Her voice was a thready whisper. "I know. We shouldn't really move him. But at this point I have to say that it's freezing, so we can't stay here."
Blake nodded. "That's right. If your injuries don't get the better of you, the cold will."
"Have you found the others?" she asked in a worried tone.
"Not yet. I just arrived. Dr. Sanderson is the name. I stopped to see how badly off the two of you were first. How many more were with you?"
"Just the driver and postillion. They'll be lying up the road somewhere out in the snow."
"I can't leave you to be crushed. Just try to stay calm while I get more supplies and check him. I'll be back in a moment, I promise."
"All right," she wheezed, attempting to breathe a bit more deeply.
Blake retrieved the rest of the rugs and water bottles from his vehicle. He looked at the footwarmers, but they were much too heavy and precarious to manage. He would treat the injured in the coach, leave them in relative warmth, and then head into the storm to find the others.

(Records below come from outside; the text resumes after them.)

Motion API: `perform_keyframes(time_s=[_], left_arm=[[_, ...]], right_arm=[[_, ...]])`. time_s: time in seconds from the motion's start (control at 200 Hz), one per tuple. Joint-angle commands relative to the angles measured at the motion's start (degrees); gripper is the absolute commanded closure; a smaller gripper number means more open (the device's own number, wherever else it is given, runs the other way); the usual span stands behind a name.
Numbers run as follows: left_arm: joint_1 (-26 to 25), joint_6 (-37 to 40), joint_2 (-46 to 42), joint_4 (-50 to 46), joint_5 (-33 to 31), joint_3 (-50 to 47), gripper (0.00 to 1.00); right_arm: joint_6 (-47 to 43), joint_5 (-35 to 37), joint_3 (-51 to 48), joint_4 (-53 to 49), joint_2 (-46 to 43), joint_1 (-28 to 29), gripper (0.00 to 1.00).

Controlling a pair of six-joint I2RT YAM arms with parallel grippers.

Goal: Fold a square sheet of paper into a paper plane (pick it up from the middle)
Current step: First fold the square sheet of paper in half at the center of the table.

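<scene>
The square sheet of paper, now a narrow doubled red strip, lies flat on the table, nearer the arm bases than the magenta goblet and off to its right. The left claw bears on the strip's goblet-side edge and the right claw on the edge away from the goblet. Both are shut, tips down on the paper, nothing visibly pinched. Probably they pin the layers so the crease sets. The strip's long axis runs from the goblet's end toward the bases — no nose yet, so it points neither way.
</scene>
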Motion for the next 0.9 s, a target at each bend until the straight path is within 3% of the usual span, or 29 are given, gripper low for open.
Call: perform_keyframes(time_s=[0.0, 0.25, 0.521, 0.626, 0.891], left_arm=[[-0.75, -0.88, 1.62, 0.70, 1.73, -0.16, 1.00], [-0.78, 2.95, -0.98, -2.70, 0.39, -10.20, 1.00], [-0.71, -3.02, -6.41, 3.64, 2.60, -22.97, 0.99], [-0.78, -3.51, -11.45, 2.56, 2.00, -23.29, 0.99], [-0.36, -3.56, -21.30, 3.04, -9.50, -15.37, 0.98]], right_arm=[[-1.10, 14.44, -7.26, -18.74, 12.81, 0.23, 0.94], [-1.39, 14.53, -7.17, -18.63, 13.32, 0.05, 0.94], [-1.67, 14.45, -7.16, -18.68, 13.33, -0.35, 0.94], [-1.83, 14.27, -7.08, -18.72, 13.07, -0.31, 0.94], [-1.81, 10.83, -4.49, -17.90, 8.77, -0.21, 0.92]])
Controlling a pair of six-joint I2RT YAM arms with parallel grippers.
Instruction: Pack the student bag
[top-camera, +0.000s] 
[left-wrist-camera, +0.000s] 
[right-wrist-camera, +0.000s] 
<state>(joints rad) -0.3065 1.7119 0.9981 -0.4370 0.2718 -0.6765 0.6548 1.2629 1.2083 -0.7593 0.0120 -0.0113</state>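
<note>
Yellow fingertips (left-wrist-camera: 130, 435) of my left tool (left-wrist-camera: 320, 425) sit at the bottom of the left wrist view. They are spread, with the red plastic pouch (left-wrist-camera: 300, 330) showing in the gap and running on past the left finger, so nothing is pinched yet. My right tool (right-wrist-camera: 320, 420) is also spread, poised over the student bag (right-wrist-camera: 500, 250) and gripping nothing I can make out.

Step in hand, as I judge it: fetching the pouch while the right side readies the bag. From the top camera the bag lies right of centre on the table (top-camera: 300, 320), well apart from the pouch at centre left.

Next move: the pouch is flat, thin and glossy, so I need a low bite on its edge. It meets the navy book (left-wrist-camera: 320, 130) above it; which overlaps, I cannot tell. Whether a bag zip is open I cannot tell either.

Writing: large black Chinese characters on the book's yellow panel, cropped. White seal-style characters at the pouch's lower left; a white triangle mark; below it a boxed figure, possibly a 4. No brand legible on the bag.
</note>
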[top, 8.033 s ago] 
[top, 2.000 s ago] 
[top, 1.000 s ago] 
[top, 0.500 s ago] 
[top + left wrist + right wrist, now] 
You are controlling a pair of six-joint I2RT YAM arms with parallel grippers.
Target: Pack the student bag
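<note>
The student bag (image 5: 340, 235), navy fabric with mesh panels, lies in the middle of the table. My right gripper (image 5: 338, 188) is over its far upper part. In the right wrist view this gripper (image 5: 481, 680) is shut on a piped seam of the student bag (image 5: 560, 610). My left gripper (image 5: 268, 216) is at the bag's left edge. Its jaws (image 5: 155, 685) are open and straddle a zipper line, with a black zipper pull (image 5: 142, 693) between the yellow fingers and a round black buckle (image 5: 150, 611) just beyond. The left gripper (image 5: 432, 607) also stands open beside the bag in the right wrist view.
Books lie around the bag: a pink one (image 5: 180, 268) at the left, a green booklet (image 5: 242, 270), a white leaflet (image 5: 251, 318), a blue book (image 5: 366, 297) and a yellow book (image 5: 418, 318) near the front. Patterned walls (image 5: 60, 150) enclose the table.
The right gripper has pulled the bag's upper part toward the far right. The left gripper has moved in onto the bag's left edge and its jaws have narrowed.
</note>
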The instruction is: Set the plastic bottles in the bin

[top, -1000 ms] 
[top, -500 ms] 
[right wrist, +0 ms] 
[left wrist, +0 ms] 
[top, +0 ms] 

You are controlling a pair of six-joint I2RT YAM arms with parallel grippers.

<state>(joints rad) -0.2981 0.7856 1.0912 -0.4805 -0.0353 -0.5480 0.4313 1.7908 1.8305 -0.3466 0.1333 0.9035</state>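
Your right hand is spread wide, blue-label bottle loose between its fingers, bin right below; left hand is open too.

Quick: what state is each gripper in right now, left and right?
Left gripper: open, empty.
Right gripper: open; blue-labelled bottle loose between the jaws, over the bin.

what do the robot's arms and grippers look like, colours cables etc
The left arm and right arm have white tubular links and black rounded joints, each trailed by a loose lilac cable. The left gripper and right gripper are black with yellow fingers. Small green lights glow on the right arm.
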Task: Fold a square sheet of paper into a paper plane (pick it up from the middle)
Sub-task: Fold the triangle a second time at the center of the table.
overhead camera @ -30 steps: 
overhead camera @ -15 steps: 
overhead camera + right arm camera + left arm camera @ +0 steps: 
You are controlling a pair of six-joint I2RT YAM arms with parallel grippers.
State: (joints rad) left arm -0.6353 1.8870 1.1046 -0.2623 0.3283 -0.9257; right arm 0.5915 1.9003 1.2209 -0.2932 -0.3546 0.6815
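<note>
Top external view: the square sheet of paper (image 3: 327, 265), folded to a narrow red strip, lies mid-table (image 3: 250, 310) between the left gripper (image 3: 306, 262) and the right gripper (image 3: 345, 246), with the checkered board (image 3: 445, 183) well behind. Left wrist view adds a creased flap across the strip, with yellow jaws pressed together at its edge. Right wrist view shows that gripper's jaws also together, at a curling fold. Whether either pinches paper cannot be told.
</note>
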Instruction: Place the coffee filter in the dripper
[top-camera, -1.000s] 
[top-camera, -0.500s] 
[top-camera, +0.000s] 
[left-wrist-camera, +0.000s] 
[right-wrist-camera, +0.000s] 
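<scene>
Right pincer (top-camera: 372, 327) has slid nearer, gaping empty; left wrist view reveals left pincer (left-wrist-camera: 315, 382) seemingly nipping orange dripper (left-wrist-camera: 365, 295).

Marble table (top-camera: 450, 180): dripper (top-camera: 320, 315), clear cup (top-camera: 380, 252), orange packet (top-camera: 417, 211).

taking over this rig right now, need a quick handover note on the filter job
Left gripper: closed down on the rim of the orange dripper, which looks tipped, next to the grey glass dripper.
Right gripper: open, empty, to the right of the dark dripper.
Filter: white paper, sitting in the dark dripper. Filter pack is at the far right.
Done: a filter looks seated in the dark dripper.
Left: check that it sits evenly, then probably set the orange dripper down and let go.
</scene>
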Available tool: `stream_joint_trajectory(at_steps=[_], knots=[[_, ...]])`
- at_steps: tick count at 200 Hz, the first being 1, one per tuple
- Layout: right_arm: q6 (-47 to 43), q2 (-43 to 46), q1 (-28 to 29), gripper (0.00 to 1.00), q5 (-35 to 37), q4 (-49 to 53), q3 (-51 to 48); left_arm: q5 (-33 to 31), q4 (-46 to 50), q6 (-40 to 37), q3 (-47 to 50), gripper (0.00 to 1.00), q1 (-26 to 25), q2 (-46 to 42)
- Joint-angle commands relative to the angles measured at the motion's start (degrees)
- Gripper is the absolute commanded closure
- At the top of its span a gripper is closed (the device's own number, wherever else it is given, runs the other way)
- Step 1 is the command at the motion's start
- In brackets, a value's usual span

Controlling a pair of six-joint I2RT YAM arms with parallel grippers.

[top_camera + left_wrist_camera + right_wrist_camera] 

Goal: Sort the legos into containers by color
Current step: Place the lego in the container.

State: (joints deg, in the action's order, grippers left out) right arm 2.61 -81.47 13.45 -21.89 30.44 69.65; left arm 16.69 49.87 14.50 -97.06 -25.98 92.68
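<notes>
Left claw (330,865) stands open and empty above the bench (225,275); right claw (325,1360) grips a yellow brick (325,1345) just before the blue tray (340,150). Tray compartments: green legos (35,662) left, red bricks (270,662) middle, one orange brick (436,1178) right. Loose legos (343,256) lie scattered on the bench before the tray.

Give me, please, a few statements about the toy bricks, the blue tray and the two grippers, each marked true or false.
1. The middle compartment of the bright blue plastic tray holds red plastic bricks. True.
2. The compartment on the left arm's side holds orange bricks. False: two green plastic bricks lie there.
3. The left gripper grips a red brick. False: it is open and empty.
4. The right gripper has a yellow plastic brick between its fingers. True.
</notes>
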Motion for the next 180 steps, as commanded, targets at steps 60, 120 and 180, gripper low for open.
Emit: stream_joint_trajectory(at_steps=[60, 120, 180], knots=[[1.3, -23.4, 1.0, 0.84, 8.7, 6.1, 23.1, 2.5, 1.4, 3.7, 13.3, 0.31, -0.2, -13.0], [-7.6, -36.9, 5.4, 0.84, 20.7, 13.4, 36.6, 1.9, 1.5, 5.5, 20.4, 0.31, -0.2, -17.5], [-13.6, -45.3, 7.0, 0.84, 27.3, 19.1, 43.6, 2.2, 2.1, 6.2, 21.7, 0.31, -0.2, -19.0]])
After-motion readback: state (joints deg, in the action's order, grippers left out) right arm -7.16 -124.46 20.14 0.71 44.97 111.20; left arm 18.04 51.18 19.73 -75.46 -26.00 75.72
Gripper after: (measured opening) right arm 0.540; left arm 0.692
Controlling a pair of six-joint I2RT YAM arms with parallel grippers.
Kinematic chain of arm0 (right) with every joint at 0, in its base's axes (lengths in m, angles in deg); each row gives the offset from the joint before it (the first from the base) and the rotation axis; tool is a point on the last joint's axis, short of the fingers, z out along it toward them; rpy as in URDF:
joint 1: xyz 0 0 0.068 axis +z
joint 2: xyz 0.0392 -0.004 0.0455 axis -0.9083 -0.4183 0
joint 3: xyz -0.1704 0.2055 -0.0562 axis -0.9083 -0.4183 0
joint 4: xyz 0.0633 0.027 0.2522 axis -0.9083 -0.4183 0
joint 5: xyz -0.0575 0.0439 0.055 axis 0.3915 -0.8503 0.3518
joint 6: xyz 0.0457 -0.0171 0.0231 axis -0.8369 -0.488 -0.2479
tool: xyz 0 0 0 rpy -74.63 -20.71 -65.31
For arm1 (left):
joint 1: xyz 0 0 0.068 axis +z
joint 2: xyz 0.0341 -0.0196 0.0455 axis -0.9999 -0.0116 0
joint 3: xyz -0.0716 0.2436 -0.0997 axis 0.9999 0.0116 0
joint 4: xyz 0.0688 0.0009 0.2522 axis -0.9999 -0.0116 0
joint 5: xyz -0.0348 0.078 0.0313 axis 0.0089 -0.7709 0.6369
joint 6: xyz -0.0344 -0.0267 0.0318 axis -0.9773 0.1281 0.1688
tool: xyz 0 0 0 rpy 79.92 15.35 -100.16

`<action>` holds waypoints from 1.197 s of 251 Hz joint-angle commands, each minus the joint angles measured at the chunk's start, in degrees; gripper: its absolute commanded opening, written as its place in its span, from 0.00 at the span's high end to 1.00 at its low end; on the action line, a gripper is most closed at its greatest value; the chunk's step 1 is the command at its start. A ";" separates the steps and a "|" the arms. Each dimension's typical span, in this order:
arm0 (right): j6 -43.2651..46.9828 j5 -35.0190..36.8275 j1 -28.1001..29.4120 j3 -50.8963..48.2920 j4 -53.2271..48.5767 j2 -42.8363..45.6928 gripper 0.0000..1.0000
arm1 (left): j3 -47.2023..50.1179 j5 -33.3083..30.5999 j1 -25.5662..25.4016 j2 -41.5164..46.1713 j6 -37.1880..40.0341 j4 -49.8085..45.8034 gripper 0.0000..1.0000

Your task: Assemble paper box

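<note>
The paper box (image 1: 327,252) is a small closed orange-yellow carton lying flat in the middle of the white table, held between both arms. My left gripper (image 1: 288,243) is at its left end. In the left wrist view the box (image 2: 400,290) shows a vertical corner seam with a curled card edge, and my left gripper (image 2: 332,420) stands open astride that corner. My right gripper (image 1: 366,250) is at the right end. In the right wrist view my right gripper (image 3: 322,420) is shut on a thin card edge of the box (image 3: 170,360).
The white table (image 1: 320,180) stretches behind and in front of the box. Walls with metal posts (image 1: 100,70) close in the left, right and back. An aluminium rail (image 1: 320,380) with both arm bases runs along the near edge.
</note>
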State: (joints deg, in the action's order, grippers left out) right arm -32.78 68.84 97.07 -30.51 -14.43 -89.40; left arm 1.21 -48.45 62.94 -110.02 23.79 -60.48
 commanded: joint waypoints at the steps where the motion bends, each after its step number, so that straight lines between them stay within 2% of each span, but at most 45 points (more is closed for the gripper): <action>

Time was pressing. It seemed only a few minutes since he had come across the wreck, yet every moment counted in a swirling storm such as this.
He lowered all the items into the overturned coach, and at last eased himself down carefully. "We're going to check him first, then get you out of there. What's your name?"
"Belle," Arabella replied, using her former nanny's nickname for her, which she favored herself rather than her given name.
"All right, Belle. Can you tell me what happened to him just before he got injured?" he asked in a soothing tone.
"The horses bolted and he was thrown forward. I hung on, but the strap he was clinging to snapped. We hit a huge rut and he flew backwards. Then we flipped over. Everything went flying, and the horses kept dragging us until the harness gave way. I think I lost consciousness for a moment. I'm not sure how long we've been here."
Blake worked with hi
s usual quick clinical detachment, running his hands down his patient from head to toe. "He's alive. Badly bruised head. Shoulder dislocated, broken arm, broken leg. I have no idea about the head injury at this point, but I need to move you. I'm going to lift him. You try to wriggle out from under on the count of three. All set? One, two, three."
He raised the injured man around the waist, heaving him about a foot off the ground.
At last Arabella could breathe easily as she felt the huge burden lifted from her. She got to her feet, standing in what had once been the window of the coach, but was now only a patch of partly melted and glass-encrusted snow.
She stood in the corner with the huge doctor towering over her until Blake said, "Take one of the traveling rugs, fold it into four lengthwise, and lay it flat along the side of the carriage there."